Due to the location of my liver tumor, the surgeon got most of it, but there was some outlying tumor still left - so we did CyberKnife with the seed markers he put in there. I took 3 treatments and we killed the tumor locally - did systemic chemo after that. I did all of the Avastin, Xeloda, and Folfox instead of Camptosar for about 9-months post-op.

Almost 2 years later (which is an indicator that your liver is clear of cancer), I've had no recurrence of Cancer in my liver, so I can tell you, that both of these procedures are WINNERS!

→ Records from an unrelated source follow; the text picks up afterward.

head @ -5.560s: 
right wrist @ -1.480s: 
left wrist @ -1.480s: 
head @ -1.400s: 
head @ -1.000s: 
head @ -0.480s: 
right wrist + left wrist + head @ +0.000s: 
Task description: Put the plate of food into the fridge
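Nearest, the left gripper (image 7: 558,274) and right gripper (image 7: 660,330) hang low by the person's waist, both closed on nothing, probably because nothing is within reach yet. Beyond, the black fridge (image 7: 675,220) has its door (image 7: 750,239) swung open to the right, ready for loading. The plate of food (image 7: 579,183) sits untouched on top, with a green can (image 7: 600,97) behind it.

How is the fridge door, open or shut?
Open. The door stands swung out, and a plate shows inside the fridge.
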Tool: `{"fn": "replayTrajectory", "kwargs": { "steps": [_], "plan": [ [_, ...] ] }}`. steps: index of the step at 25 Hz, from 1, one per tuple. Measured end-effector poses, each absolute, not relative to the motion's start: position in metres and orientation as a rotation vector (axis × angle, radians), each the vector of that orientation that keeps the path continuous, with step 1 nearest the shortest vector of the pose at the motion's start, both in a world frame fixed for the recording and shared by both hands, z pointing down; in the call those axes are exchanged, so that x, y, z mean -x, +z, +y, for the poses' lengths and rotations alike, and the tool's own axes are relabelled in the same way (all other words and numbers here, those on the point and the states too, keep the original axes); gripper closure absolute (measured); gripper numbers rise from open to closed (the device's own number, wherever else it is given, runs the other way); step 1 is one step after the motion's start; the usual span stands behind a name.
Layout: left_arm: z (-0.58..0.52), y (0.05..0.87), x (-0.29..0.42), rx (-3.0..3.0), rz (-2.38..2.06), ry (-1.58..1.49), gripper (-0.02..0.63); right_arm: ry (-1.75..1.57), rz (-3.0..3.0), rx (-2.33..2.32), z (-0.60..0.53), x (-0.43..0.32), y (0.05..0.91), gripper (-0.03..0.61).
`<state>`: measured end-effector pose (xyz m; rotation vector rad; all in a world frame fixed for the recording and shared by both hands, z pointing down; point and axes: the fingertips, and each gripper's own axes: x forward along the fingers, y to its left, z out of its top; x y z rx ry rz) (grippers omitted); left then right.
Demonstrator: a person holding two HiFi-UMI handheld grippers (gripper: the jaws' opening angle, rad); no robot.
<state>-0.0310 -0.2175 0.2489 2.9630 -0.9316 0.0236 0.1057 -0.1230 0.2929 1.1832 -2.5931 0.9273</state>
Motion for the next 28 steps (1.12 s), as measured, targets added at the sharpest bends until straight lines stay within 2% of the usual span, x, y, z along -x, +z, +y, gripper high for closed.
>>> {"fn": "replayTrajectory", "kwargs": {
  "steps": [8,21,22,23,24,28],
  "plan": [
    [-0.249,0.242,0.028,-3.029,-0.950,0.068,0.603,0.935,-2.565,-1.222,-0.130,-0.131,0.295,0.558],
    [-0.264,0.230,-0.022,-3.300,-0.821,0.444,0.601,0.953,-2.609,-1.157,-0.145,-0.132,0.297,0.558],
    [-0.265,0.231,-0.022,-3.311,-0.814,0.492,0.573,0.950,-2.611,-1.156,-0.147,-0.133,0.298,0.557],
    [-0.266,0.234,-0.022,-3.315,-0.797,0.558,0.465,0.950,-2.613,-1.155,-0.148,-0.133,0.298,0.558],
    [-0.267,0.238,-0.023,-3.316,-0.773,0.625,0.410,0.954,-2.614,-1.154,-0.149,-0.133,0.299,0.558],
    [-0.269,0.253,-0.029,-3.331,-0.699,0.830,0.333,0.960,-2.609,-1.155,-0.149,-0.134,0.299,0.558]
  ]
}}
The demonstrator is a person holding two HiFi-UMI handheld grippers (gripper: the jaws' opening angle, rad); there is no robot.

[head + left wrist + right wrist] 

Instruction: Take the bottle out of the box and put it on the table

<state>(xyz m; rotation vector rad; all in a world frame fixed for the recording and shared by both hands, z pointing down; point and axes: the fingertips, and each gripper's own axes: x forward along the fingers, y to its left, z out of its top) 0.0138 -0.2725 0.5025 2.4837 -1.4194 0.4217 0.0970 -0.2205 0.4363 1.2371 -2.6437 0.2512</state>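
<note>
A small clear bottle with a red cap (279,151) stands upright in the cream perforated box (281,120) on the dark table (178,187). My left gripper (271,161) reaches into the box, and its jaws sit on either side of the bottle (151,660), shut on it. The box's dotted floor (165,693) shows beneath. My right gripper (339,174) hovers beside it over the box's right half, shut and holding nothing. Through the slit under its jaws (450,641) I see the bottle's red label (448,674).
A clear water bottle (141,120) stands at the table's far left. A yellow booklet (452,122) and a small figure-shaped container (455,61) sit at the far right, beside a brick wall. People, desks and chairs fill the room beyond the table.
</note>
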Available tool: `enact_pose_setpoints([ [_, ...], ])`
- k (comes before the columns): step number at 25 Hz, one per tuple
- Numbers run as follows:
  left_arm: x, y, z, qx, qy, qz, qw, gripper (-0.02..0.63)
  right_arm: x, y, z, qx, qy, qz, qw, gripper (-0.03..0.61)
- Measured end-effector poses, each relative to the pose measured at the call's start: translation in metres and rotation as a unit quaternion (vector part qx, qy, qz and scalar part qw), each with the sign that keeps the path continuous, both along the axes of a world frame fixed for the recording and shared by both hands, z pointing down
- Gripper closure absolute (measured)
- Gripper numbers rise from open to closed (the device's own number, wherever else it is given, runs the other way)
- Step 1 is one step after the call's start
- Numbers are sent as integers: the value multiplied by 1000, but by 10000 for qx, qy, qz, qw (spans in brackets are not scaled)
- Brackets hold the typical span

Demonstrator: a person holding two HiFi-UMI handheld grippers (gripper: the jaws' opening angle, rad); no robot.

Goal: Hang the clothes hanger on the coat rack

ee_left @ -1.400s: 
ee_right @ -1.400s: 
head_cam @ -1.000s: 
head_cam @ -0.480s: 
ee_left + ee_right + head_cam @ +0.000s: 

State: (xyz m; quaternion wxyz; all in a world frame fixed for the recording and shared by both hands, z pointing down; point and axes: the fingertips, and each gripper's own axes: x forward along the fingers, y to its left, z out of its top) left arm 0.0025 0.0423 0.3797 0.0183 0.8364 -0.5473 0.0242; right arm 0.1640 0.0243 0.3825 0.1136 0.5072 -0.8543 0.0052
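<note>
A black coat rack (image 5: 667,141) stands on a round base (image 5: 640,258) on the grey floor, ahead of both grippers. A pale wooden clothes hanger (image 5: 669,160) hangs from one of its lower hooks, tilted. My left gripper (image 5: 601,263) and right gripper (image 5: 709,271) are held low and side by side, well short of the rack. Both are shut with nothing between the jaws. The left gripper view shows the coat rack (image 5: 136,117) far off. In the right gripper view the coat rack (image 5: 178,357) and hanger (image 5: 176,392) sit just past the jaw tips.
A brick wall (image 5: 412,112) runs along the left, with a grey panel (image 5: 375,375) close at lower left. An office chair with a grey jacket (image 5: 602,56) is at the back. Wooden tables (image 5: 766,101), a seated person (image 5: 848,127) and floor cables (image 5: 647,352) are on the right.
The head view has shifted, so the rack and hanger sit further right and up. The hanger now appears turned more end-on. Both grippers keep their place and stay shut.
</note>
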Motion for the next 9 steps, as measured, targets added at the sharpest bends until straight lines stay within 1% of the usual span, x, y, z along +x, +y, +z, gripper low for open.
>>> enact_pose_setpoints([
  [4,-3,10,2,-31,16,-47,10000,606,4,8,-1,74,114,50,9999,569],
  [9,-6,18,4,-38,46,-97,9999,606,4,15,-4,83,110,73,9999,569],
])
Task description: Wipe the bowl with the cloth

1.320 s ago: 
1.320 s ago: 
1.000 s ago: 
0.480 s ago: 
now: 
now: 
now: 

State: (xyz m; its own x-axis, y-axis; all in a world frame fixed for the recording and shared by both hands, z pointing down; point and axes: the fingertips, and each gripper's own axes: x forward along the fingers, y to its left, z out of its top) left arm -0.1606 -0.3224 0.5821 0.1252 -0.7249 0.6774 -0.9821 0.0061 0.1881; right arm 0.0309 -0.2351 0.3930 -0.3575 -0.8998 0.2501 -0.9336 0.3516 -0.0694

RFA and CyberKnife were the 1-2 Punch for me! I'm sure either or both of these would be good for your dad as well. If you don't find what you are looking for in your area, then remember DALLAS, - we are doing it here - and doing it RIGHT!

I hope this helps your decision making.


johnsfo's picture
Posts: 47
Joined: Oct 2009

I had cyberknife treatments for met at the sacrum at the end of September. I had three sessions on consecutive days, each lasting about an hour. The three doses, I'm told, are the equivalent of 6 weeks of daily radiation treatments using traditional equipment (I had that in March and April). Cyberknife equipment can deliver such high doses because the focus is so precise that very little healthy tissue is exposed to the radiation. The procedure was pain free, and it seems to have reduced the severe pain I was having. My CEA dropped from 60 to 12 a few weeks after the treatments. All of that is info about a bone metastasis, but I hope it's still helpful.